I find this jaw dropping. If you’re arguing Americans will do stupid things because they’re receiving an inferior education, maybe the solution is to stop shitting on teachers and give them a better education, yeah? If I’m completely off base, and you aren’t arguing the cheaper education is inferior (which it may not be, but I highly doubt it), what do mean by that?
Ahh fatties ruin it. Nice. There you go people, we’re too fat to do something right.

There are things that makes us different, and could change success rates, I agree. However if something works in a variety of other countries, it is up to you demonstrate something in the US will change that success. Not just a vague “something”, but an actual thing. There’s nothing inherently better about Canadians than Americans. Yet, in Canada people seem nicer, happier, healthier, more informed, and empowered in life.

I want that for my people, the Americans. We put men on the moon. You telling me we’re too incompetent to build a social safety net? One generation put a human being on another world. The next we’re going amateur hour with how to run a society. The hell?
To make it short, an urban Japanese nationalist, and my rural multicultural interested self are very different, yet if you prick us both, we both bleed red. In our blood, and in our souls, we are all people. Hairless apes, who stole technological fire from the gods without a Prometheus’s help.

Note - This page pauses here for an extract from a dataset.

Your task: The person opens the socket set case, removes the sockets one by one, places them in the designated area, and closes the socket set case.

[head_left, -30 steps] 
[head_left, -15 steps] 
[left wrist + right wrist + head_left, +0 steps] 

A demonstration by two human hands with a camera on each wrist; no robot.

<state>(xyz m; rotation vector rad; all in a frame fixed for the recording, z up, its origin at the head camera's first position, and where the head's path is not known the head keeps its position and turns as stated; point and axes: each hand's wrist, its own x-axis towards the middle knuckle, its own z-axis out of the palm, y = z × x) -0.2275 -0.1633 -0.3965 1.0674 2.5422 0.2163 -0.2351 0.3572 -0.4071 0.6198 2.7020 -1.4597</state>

I’m not “blaming” those attributes for anything, I’m just pointing out that statistically the U.S. population is different with different attributes. And statistically, you cannot extrapolate across populations and assume you’ll get the same results. And therefore, any cite you give would only say that for OTHER populations, more welfare may not incentive more children, but that doesn’t mean it wouldn’t be the case here. Maybe it would, maybe it wouldn’t.